Gentests und Versicherungen

Britische Regierung erteilt Qualitätssiegel für genetische Untersuchungsmethode. Einen Gentests verlangen dürfen Versicherungen nicht

„London erlaubt Gentest für Krankenversicherungen.“ Diese Meldung, die vor wenigen Tagen für Schlagzeilen sorgte, ließ sogleich die Befürchtung laut werden, dass jetzt auch in Europa „genetische Diskriminierungen“ Einzug halten und Menschen nur deswegen benachteiligt werden, weil sie ein als Riskofaktor eingestuftes Gen besitzen.

Aus den USA sind derartige Nachrichten ja seit längerem schon bekannt. Dort dürfen – in einigen Bundestaaten zumindest – Versicherungen und Arbeitgeber genetische Untersuchungen verlangen, bevor sie eine Versicherungspolice ausstellen oder einen neuen Mitarbeiter einstellen. Zeigt der Gentest, dass Anlagen für eine Erbkrankheit vorliegen, können zum Beispiel Lebens- oder Krankenversicherungen den Vertragsabschluss verweigern oder höhere Prämien verlangen.

So weit ist es in Großbritannien noch nicht. Dort hat das von der Regierung eingesetzte „Genetics and Insurance Committee“ (GAIC) lediglich zwei Gentests mit einem amtlichen Prüfsiegel versehen. Mit beiden Tests kann das für die Chorea-Huntington-Krankheit verantwortliche Gen nachgewiesen werden. Chorea-Huntington, eine schwere, tödlich verlaufende Nervenerkrankung, bricht in den allermeisten Fällen erst im Erwachsenenalter aus. Nach dem Erscheinen der ersten Krankheitssymptome leben Chorea-Huntington-Patienten im Durchschnitt noch 15 bis 20 Jahre. Das britische Komitee hat jetzt die Qualität und Aussagekraft der beiden Gentests bestätigt. Die Erlaubnis, dass Versicherungen die Durchführung eines Gentests verlangen können, ist damit nicht erteilt worden. Lebens- und Krankenversicherungen dürfen leglich nach dem Ergebnis bereits duchgeführter genetischer Untersuchungen fragen. Das war aber bisher auch schon die Praxis und nicht auf Chorea-Huntington beschränkt.

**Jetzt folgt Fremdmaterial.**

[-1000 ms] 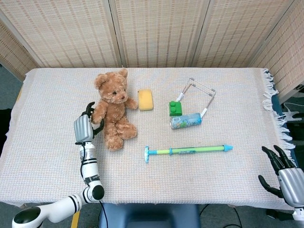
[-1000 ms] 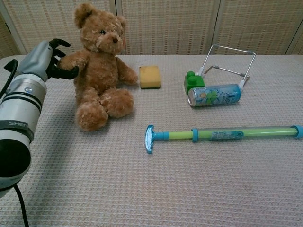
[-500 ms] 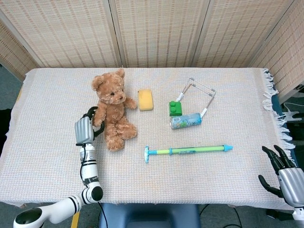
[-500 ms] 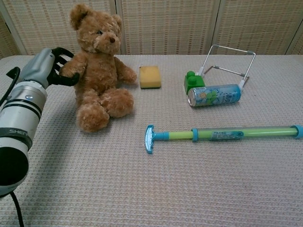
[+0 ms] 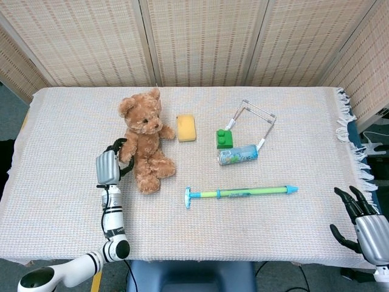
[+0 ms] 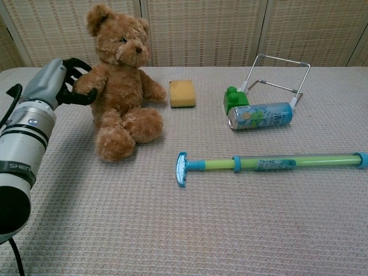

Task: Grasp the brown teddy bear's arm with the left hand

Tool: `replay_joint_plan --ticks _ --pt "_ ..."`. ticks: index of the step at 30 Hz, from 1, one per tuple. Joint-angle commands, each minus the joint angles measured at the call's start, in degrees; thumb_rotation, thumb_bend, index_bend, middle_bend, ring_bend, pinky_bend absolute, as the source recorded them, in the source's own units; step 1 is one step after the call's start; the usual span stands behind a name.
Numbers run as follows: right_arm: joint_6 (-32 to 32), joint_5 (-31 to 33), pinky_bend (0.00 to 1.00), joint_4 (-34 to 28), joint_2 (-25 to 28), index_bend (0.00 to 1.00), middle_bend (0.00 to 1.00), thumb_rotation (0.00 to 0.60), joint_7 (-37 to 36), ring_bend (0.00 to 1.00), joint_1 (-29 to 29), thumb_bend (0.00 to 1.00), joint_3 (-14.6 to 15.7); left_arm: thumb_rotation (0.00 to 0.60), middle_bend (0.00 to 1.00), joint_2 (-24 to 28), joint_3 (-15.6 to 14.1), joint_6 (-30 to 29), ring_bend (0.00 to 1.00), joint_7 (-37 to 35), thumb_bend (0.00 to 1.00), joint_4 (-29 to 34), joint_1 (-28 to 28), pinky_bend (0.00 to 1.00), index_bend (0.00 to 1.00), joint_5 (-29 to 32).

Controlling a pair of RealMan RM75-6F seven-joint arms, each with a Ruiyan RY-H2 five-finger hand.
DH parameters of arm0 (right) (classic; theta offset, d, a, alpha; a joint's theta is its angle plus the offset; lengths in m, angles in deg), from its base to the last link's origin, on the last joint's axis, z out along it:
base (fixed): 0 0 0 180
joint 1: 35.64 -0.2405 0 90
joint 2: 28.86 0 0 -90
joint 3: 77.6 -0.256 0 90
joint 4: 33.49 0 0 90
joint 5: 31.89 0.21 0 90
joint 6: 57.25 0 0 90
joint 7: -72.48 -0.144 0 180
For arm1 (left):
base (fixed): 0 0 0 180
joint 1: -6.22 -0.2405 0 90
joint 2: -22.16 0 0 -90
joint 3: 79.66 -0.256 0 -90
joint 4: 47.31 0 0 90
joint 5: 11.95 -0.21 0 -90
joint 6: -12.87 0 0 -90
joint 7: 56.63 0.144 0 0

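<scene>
One left hand (image 6: 60, 80) clamped on teddy bear's arm (image 6: 86, 81); right hand (image 5: 363, 219) spread, empty.

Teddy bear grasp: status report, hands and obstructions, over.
Left hand grips the brown teddy bear by its arm. Right hand open, off the table edge. Bear sits upright; yellow sponge beside it, nothing obstructing.

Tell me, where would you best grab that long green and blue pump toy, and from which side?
Probably the pump is best taken mid-tube, from above. It lies flat on the table, so fingers can close across its thin round body there. The T-handle at one end would likely let it tip. The right robot hand is nearer.
</scene>
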Motion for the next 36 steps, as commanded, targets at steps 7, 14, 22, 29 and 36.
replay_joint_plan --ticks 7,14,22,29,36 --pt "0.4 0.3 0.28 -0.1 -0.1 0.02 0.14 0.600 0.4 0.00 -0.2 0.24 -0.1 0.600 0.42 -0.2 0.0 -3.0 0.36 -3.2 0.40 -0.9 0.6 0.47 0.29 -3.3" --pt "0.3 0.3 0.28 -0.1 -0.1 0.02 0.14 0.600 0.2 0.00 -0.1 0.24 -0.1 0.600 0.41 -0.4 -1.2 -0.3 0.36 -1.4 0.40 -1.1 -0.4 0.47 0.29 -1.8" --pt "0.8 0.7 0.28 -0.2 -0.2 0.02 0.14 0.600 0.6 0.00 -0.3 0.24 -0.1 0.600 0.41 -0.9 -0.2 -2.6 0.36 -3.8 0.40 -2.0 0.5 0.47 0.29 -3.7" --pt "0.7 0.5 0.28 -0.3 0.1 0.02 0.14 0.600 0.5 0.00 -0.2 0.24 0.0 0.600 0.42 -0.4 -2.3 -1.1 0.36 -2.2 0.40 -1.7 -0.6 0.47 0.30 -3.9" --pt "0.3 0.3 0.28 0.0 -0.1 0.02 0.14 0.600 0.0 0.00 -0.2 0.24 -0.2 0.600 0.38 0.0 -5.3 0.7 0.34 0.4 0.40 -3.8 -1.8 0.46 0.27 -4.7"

Auch in Deutschland müssen potenzielle Versicherungsnehmer das Ergebnis von Gentests vor Vertragsabschluss offen legen, wenn damit eine schwere Erbkrankheit nachgewiesen worden ist. Ein Gentest als Vorbedingung darfauch hierzulande von Versichungsunternehmen nicht verlangt werden.

„Momentan und in absehbarer Zukunft werden die Versicherungsunternehmen weder Gentests als Mittel der Risikodifferenzierung verlangen noch ausdrücklich nach durchgeführten Gentests fragen“, sagte Karl Panzer vom Gesamtverband der Deutschen Versichungswirtschaft Anfang der Woche in Berlin auf einer Expertenanhörung der Enquetekommission „Ethik und Recht der modernen Medizin“. Die Versicherungen erwarten allerdings die Offenlegung aller gesundheitsrelevanten Informationen. Dabei gebe es keine Unterscheidung, wie sie letztendlich gewonnen wurden.